Detection of a target protein (GroEl2) in Mycobacterium tuberculosis using a derivative of 1,2,4-triazolethiols.

Herein, we identified a potent lead compound RRA2, within a series of 54 derivatives of 1,2,4-triazolethiols (exhibit good potency as an anti-mycobacterial agents) against intracellular Mycobacterium tuberculosis (Mtb). Compound RRA2 showed significant mycobactericidal activity against active stage Mycobacterium bovis BCG and Mtb with minimum inhibitory concentration (MIC) values of 2.3 and 2.0 µg/mL, respectively. At MIC value, RRA2 compound yielded 0.82 log reduction of colony-forming unit (cfu) against non-replicating Mtb.
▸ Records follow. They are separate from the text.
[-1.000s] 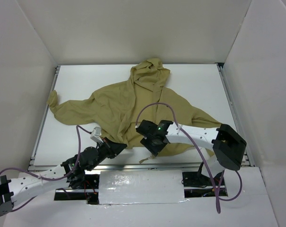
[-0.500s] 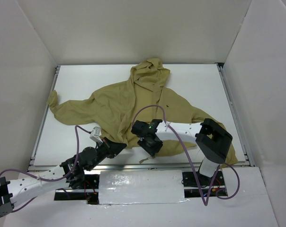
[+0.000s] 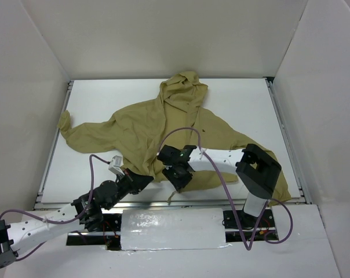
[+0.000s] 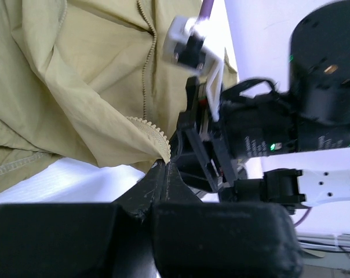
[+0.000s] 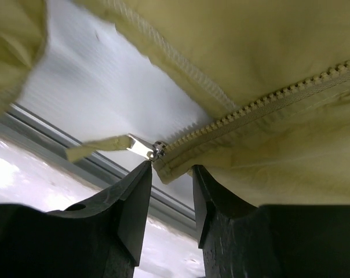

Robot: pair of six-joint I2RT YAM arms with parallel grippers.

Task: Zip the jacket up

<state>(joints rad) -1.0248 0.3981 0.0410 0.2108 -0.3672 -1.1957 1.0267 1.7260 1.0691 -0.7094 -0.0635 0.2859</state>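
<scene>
The khaki jacket [image 3: 140, 130] lies spread on the white table, hood to the back and front opening toward me. My left gripper [image 3: 146, 180] is shut on the jacket's bottom corner [image 4: 155, 136], where a row of zipper teeth ends at its closed tips [image 4: 165, 165]. My right gripper [image 3: 178, 184] hovers just right of it, over the other front edge. In the right wrist view it is open [image 5: 171, 168], its fingers either side of the zipper's lower end. The metal slider [image 5: 157, 149] and its fabric pull tab [image 5: 99, 147] lie just past the left fingertip.
A metal rail [image 3: 221, 202] runs along the table's near edge, close under both grippers. White walls enclose the table on three sides. Purple cables [image 3: 181, 132] loop over the right arm and above the jacket. The right arm's elbow [image 3: 259, 171] stands over the jacket's right sleeve.
My right arm has folded in and carried its gripper left, toward the left gripper and the jacket's bottom edge. Its jaws stand narrower. The left gripper has kept its hold.
</scene>
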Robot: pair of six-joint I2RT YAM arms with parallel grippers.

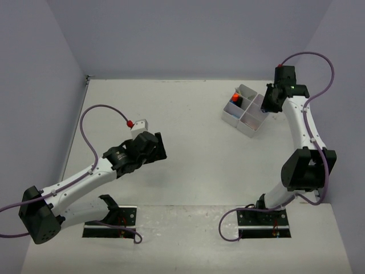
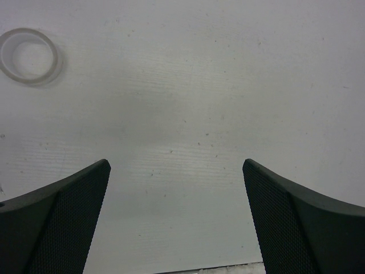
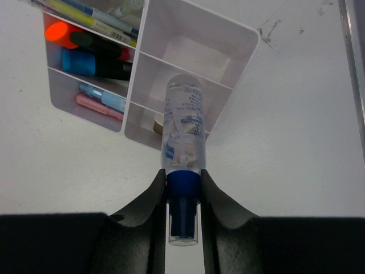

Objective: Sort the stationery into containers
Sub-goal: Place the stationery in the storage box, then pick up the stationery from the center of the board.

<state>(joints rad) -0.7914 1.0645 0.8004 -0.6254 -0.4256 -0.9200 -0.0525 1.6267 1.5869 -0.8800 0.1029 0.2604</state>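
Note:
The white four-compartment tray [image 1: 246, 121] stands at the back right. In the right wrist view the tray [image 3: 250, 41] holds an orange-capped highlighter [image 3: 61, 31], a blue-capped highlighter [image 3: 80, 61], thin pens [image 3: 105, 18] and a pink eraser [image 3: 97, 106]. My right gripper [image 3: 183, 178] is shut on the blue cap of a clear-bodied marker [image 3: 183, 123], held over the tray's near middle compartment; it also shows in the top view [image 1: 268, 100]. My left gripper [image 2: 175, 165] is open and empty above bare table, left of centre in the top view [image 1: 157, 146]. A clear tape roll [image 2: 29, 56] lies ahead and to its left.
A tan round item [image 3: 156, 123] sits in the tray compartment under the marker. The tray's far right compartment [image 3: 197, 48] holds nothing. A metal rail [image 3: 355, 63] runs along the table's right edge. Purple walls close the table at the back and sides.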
Furthermore, RRA2 compound was selected for further target identification due to the presence of alkyne group, showing higher selectivity index (> 66.66 ± 0.22, in non-replicating stage). Using "click" chemistry, we synthesized the biotin linker-RRA2 conjugate, purified with HPLC method and confirmed the conjugation of biotin linker-RRA2 complex by HR-MS analysis. Furthermore, we successfully pulled down and identified a specific target protein GroEl2, from Mtb whole-cell extract. Furthermore, computational molecular modeling indicated RRA2 could interact with GroEl2, which explains the structure-activity relationship observed in this study. GroEL-2 identified a potent and specific target protein for RRA 2 compound in whole cell extract of Mtb H37Ra.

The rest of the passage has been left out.